Ve gerçekten de tabandaki
cihatçılar 22 Mayıs’ta mesaj veren Adnani’nin takipçisi oldular. İD
merkezindeki savaşçılarla doğrudan bağlantısı dikkate alındığında aslında
Adnani’nin Ramazan ayı boyunca saldırılar düzenlenmesini teşvik eden kamuoyuna dönük böyle
bir beyanat vermesine gerek bile yoktu. Benzer şekilde merkez, biatlılarının
ekseriyetiyle temaslarını zaten hep sürdürdüğünden saldırı emrini kamuoyuna
duyurmadan özelden de onlara iletilebilirdi. Her ne kadar Adnani, konuşmasında
Ramazan ayının dünyada kafirler için bir felakete dönüşmesi arzusunu
dillendirse de “Avrupa ve Amerika’daki hilafet destekçilerine ve savaşçılarına”
özel olarak sinyal vermeyi ihmal etmedi. Ayrıca “Onların merkezlerinde
yapacağınız en küçük bir saldırı, bizimle buradayken yapacağınızdan çok daha
etkili ve kalıcı olacaktır. Eğer aranızdan İD merkezine ulaşma ümidini
taşıyanlarınız varsa biliniz ki bizler keşke Haçlıları gece gündüz
cezalandırmak için sizin yerinizde olabilseydik” diye de ekledi. Birkaç hafta
sonra tabandaki cihatçılar, 12 Haziran’da Orlando’daki gece kulübü saldırısının
ve 13 Haziran’da Paris’te iki Fransız polisine yönelik bıçaklı saldırının
sorumlusu oldular.
Üç farklı tehdide
karşı koymak
İD’in farklı
düzlemlerdeki aktörlerini tanımlamak ve anlamak önemli; zira her birinin teşkil
ettiği özgün tehdide karşı yine özgün bir çözüm üretmek gerekiyor. Mesela İD
merkezi, Irak ve Suriye’de askeri yöntemlerle bastırılıyor. Bu arada dış
operasyonlar timi üyelerinin merkezle temasları olduğundan bunların kimlikleri
araştırılarak tespit edilebilir. Buna mukabil biatlı grupların ve tabandaki
etkin elemanların muhtemelen İD merkeziyle ya çok az teması var ya da hiç yok.

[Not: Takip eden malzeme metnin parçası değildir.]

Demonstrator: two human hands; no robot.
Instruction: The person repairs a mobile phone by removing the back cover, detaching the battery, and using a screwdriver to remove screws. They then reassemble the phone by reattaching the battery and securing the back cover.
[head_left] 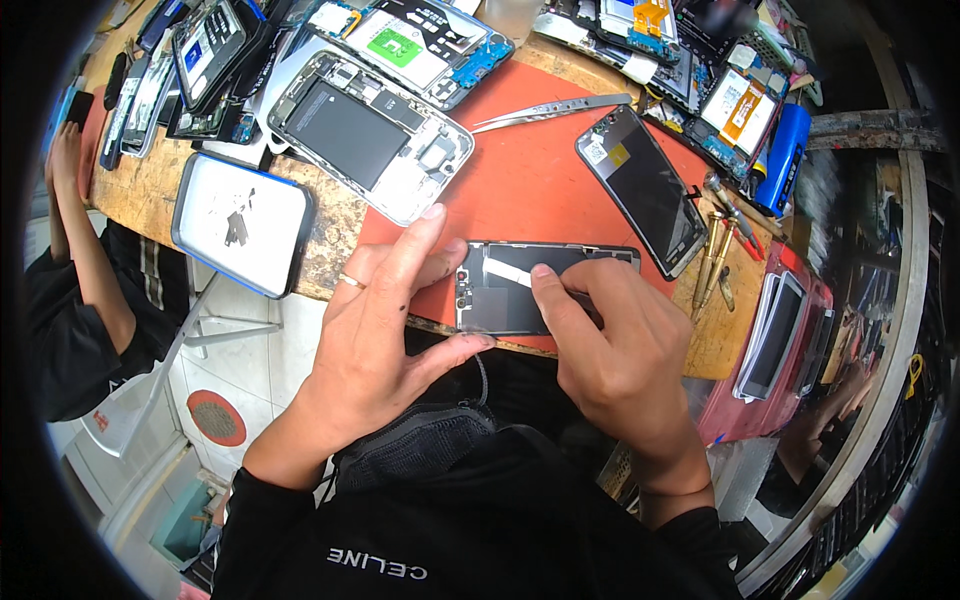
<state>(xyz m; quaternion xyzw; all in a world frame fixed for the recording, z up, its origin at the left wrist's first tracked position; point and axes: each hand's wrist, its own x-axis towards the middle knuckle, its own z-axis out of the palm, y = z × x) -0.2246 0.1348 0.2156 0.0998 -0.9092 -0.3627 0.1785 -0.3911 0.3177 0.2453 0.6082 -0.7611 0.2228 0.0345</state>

Merkezle iletişim ve şahsi bağlar, bu savaşçıların kimler olduğunun
saptanmasında pek de bir işe yaramayabilir; bilhassa dünyanın birçok ülkesinde
yaşayan tabandaki cihatçıların ekseriyetle merkezle hiçbir bağlantıları
bulunmuyor. Dolayısıyla her ülkenin kendi yerel istihbaratı, merkezle fazla
bağlantıları bulunmayan, daha yerli örgüt mensuplarını tespitte daha çok işe
yarayabilir.
İD’in her bir
düzeyi özgün bir mukabeleyi gerektirirken yine her biri kendi risklerini
bağrında taşıyor. Her üç düzlemin teşkil ettiği tehdit, kullanılan terör
metotlarındaki ustalığa bağlı olarak değişiyor: Merkez en tehlikeli olanı iken
tabandaki cihatçılar en az tehlikeli olanlar. Sakın hata yapıp da bu üç düzeyin
her birinin ölümcül olabileceğini akıldan çıkarmayın. Ama bu demek değil ki bir
kargaşa çıkarmaya her üçü de eşit derecede muktedir.
Kapasiteleri her ne
olursa olsun tüm İD aktörleri, bir operasyon planlarken terör saldırısı
döngüsünü takip etmek zorunda. Terör saldırıları öylesine bir anda ortaya
çıkmıyor; bunlar bir sürecin sonucu. Eğer biz dikkatli olabilirsek bu süreç [önceden]
saptanıp saldırıların gerçekleştirilmesi akamete uğratılabilir.